DESCRIPTION OF THE TASK:
Return, word for word, the lines of the listing below from the one with "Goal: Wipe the" through the one with "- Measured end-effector", and no other lines.

INFORMATION SHOWN:

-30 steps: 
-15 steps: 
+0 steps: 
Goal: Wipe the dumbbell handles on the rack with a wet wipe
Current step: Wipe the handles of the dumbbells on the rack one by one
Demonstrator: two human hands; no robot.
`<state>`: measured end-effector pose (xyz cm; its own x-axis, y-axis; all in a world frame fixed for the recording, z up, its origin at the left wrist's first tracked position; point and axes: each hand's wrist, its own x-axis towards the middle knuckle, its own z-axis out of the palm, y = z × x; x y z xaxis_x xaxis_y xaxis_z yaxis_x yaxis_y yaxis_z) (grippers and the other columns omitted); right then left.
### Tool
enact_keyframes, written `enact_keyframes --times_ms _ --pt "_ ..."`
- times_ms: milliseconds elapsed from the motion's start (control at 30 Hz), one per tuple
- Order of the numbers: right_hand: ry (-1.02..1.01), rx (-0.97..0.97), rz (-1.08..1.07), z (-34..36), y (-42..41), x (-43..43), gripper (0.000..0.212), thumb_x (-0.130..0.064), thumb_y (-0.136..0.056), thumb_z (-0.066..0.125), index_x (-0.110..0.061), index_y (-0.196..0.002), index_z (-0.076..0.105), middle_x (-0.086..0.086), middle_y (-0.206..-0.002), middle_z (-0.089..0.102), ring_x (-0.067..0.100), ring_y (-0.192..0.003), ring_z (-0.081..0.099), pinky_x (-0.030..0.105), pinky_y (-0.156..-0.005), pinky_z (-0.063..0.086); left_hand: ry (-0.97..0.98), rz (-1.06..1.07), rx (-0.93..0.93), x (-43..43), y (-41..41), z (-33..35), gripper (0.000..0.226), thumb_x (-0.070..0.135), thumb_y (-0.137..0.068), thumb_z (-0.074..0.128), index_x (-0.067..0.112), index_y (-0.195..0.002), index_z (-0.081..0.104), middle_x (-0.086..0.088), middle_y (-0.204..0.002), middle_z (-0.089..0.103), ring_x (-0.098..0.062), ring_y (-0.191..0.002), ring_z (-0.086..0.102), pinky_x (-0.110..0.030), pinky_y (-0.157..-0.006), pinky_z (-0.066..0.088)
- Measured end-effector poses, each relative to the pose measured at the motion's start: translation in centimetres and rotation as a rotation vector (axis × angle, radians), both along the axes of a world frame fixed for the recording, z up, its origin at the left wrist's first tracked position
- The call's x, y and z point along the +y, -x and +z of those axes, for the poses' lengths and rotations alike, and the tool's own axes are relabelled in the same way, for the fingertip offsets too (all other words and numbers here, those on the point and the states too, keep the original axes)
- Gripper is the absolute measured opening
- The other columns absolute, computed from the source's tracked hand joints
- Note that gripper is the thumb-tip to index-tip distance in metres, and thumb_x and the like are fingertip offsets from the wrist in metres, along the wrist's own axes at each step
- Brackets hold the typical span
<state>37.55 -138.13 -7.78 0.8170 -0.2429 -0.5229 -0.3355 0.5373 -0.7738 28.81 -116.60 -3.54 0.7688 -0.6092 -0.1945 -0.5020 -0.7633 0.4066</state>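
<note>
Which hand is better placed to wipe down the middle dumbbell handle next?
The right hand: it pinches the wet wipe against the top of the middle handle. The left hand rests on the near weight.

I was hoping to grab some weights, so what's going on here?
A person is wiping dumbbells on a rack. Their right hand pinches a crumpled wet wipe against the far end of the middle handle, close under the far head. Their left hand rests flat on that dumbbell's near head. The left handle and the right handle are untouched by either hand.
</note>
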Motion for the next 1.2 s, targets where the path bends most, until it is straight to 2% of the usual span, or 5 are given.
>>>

RESULT:
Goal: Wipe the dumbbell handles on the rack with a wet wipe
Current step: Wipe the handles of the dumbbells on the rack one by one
Demonstrator: two human hands; no robot.
`<state>`: measured end-effector pose (xyz cm; its own x-axis, y-axis; all in a world frame fixed for the recording, z up, its origin at the left wrist's first tracked position; point and axes: each hand's wrist, its own x-axis towards the middle knuckle, its own z-axis out of the palm, y = z × x; x y z xaxis_x xaxis_y xaxis_z yaxis_x yaxis_y yaxis_z) (grippers and the other columns omitted); right then left.
### Tool
enact_keyframes, written `enact_keyframes --times_ms _ --pt "_ ..."`
- times_ms: milliseconds elapsed from the motion's start (control at 30 Hz), one per tuple
- Order of the numbers: right_hand: ry (-1.02..1.01), rx (-0.97..0.97), rz (-1.08..1.07), z (-34..36), y (-42..41), x (-43..43), gripper (0.000..0.212), thumb_x (-0.130..0.064), thumb_y (-0.136..0.056), thumb_z (-0.066..0.125), index_x (-0.110..0.061), index_y (-0.196..0.002), index_z (-0.076..0.105), middle_x (-0.086..0.086), middle_y (-0.206..-0.002), middle_z (-0.089..0.102), ring_x (-0.067..0.100), ring_y (-0.192..0.003), ring_z (-0.081..0.099), pinky_x (-0.030..0.105), pinky_y (-0.156..-0.005), pinky_z (-0.063..0.086); left_hand: ry (-0.97..0.98), rz (-1.06..1.07), rx (-0.93..0.93), x (-43..43), y (-41..41), z (-33..35), gripper (0.000..0.226), thumb_x (-0.070..0.135), thumb_y (-0.137..0.068), thumb_z (-0.074..0.128), index_x (-0.067..0.112), index_y (-0.195..0.002), index_z (-0.081..0.104), middle_x (-0.086..0.088), middle_y (-0.204..0.002), middle_z (-0.089..0.103), ring_x (-0.098..0.062), ring_y (-0.191..0.002), ring_z (-0.086..0.102), pinky_x (-0.110..0.030), pinky_y (-0.157..-0.006), pinky_z (-0.066..0.088)
- Measured end-effector poses, each relative to the pose measured at the motion's start: translation in centimetres and rotation as a rotation vector (axis × angle, radians), both along the axes of a world frame fixed for the recording, z up, its origin at the left wrist's first tracked position

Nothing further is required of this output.